Task requirements: Among the entries below, find the lines with "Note" and copy them.

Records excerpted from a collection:

┄┄┄┄┄┄

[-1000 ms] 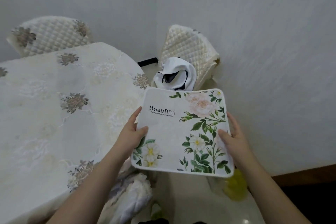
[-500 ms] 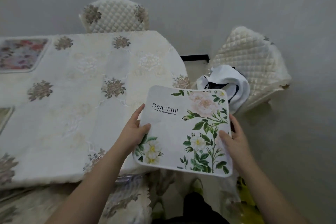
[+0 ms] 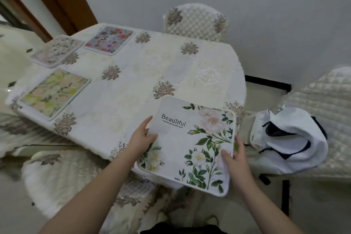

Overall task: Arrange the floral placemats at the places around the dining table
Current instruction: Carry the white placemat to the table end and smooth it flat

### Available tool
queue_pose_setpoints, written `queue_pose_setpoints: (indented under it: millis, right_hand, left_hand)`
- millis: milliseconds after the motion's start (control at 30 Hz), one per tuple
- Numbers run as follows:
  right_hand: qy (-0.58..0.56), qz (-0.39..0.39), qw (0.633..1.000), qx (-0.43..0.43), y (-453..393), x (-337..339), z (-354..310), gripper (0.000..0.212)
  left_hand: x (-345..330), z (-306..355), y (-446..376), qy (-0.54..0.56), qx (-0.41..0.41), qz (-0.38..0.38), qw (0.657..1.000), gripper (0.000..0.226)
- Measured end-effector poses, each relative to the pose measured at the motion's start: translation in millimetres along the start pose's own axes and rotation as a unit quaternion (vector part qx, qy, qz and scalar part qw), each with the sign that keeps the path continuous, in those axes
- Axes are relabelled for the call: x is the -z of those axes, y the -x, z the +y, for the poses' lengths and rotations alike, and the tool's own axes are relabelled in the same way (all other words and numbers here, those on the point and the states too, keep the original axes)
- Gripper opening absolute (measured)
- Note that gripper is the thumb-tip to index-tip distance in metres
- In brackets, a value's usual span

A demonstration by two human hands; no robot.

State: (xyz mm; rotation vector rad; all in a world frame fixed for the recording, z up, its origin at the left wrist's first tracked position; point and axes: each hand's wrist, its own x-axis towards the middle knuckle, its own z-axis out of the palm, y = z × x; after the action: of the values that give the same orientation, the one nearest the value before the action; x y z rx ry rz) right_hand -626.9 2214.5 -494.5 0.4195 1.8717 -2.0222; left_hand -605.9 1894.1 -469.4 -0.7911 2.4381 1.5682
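You are placing a placemat: your left hand [image 3: 141, 138] and right hand [image 3: 234, 159] grip the white mat [image 3: 190, 144] by its sides at the table's [image 3: 133, 74] 5 o'clock corner; next, lay it flat and square.

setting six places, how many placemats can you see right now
At least 4: one held in both hands at the near table corner, one yellow-green on the left, one pink-red at the far side, and a far-left stack possibly hiding more.

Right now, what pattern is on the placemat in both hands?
White placemat with pink and white flowers, green leaves and the word "Beautiful"; head view.
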Motion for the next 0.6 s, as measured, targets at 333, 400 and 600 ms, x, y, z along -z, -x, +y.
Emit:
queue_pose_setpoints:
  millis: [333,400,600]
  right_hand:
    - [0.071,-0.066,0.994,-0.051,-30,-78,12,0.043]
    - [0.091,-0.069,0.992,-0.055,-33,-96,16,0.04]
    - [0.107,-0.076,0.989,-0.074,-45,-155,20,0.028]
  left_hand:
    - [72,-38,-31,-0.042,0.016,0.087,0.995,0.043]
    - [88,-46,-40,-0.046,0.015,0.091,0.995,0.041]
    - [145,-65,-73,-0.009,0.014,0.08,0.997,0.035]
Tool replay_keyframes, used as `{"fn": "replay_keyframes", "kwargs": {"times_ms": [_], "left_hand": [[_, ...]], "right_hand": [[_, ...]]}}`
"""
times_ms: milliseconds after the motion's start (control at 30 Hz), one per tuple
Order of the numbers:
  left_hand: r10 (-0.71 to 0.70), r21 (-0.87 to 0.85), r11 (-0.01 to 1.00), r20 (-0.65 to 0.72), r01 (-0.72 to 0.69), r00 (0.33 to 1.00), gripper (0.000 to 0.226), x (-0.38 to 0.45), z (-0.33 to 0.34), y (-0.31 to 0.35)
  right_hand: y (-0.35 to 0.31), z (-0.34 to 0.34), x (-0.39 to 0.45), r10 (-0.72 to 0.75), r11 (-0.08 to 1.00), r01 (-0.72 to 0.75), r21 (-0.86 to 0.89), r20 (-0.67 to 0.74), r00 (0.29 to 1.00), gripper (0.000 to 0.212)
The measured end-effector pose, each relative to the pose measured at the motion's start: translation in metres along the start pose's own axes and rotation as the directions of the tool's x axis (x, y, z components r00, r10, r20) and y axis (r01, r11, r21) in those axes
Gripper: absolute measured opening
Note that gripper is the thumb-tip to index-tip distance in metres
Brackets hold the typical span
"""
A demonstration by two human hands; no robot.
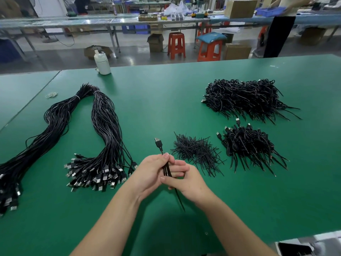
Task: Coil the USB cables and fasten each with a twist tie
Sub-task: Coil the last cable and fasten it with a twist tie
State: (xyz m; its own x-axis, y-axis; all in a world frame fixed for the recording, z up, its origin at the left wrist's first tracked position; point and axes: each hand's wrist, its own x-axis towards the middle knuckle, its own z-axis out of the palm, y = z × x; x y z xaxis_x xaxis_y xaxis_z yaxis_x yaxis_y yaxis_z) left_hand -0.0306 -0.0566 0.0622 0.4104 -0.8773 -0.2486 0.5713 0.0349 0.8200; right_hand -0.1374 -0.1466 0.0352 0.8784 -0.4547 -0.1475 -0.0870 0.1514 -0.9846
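cable in hand: folded USB cable [167,169], held above the counter [166,100] near its front edge, between both hands; USB plug [158,143] sticks up and away past the left fingertips, a loose tail hangs down toward the person below the right hand.
long axis: runs roughly away-to-near, plug end far, tail end near; strands lie parallel, bunched not round.
left hand: left hand [154,172] fingers curled round the upper part of the bundle, clamped on it.
right hand: right hand [186,180] touching the lower part of the bundle, fingers wrapped over it; whether a tie is already pinched there, cannot tell.
key relation: twist tie pile [196,153] lies just to the right and slightly beyond the hands; right hand is the nearer one, so it likely reaches while the left keeps the bundle.
step (judged): coil formed, fastening not visibly done.
finished stock: small tied heap [247,145] right of the ties; bigger tied heap [245,98] farther back right.
uncoiled stock: long cable bunches [103,130] on the left, plugs toward the front edge.
other: white bottle [101,63] at far edge; rubber bands [52,94] far left.
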Motion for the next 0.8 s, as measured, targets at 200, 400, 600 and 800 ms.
{"fn": "replay_keyframes", "kwargs": {"times_ms": [200,400,600,800], "left_hand": [[-0.07,0.507,0.857,-0.061,0.092,0.996,0.039,-0.01,-0.009,0.017],[0.331,0.992,0.001,-0.117,0.123,0.936,0.034,-0.007,-0.005,0.009],[0.304,0.956,0.284,-0.016,-0.074,0.953,0.011,-0.003,-0.011,0.002],[0.249,0.992,0.12,-0.063,0.034,0.967,0.016,0.011,-0.013,-0.001]], "right_hand": [[0.011,-0.002,-0.002,-0.117,0.928,0.079,-0.363,-0.084,0.99,0.017],[0.01,-0.007,-0.003,-0.256,0.516,0.156,-0.842,0.022,0.966,0.016],[0.007,-0.009,-0.01,-0.13,0.538,0.141,-0.831,0.084,0.988,0.022],[0.015,0.0,-0.004,-0.007,0.728,0.027,-0.685,0.032,0.999,0.026]]}}
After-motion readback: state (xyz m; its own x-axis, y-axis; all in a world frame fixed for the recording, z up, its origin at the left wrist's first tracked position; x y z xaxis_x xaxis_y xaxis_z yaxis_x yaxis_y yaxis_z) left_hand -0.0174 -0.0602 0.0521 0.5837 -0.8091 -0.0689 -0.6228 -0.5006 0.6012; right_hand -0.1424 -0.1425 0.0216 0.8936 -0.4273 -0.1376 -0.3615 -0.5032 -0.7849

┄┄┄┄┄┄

Written solution:
- Note that gripper is the thumb-tip to index-tip distance in metres
Note that gripper is the thumb-tip to index-tip distance in metres

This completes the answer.